My two favorite things about Christmas are 1) booze being served warm and 2) the music! But did you know that artists besides Michael Bublé have released Christmas albums? Here’s my guide to some of my favorite obscure holiday records:
A Jolly Christmas From Frank Sinatra (Drunken Outtakes)
By Frank Sinatra
Many remember Ol’ Blue Eyes’s signature 1957 Christmas record, but few have heard the alcohol-fueled rejected takes! In this four-disc collection, you can listen to the master crooner berate the guy playing the jingle bells for “skullfucking” him harder than his hangover, compare himself to Jesus Christ and spew out disgusting profanities while struggling to pronounce “Adeste Fidelis.” It all culminates when the sound engineer leaves the microphone on during a lunch break and catches Sinatra conceding that hey, at least he doesn’t have to make “a Jew record about candles or some shit.”

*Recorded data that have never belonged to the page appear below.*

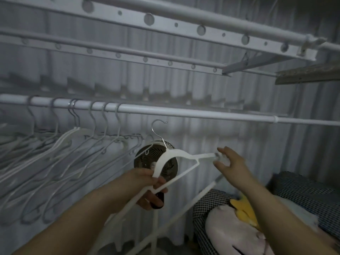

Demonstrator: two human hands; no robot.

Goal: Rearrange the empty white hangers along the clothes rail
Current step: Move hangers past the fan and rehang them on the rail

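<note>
A white hanger (172, 159) with a metal hook is off the clothes rail (165, 111), tilted, its hook just below the rail. My left hand (147, 188) grips its lower left arm and bottom bar. My right hand (230, 162) pinches the tip of its right arm between thumb and fingers. Several empty white hangers (73, 144) hang bunched on the left part of the rail. More white hanger bars (165, 214) slant below my left hand; what carries them is hidden.
A round fan (156, 160) stands behind the held hanger. A perforated drying rack (165, 26) runs overhead. At the lower right lie checkered cushions (303, 194) and a white soft toy with a yellow part (242, 210). The rail's right stretch carries nothing.
</note>
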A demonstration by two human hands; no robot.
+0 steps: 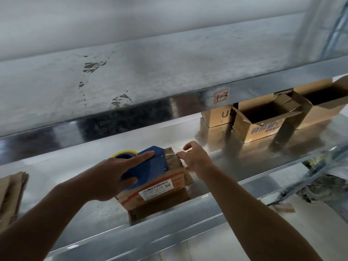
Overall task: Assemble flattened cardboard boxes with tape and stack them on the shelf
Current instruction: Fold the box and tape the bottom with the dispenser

Rick James’ White (With Cocaine) Christmas
By Rick James
Few people could lay down consistently funky 80s pop hits like Rick James, and this album is the one exception. It opens strong with a twelve-minute jam version of “Little Drummer Boy” (with the lyrics changed to explore said drummer boy’s budding sexuality) but quickly devolves into unedited audio of James snorting cocaine off of a picture of Bing Crosby.
Merry Fucking XXXma$$ You Pigs
By Tyler and the Durdens
Did you know I was in a band in high school? Well, I was! We spent the early 2000s putting out some pretty hardcore shit, the most hardcore of which was our Christmas-themed EP. In tracks like “Black Death Friday,” “I’ll Stuff YOUR Stocking” and “No Mom I Didn’t Get You Anything You Bitch” we successfully held a mirror up to Christmas and showed everyone just how ugly it really was. Some listeners were turned off by our mix of speed-metal baselines and ska trombone, but I don’t really give a shit what they think, okay Dad?!
The One With The Holiday Armadillo
This one isn’t an album per se, but I used to have a VHS tape with the Season 7 Christmas episode of Friends taped on it. The picture was all messed up so I just listened to the audio by myself every Christmas Eve for like four years. Fun memory.
So down your fifth glass of spiked egg nog, throw one of these classics on the family turntable and refuse to let anyone turn down the volume. Merry Christmas!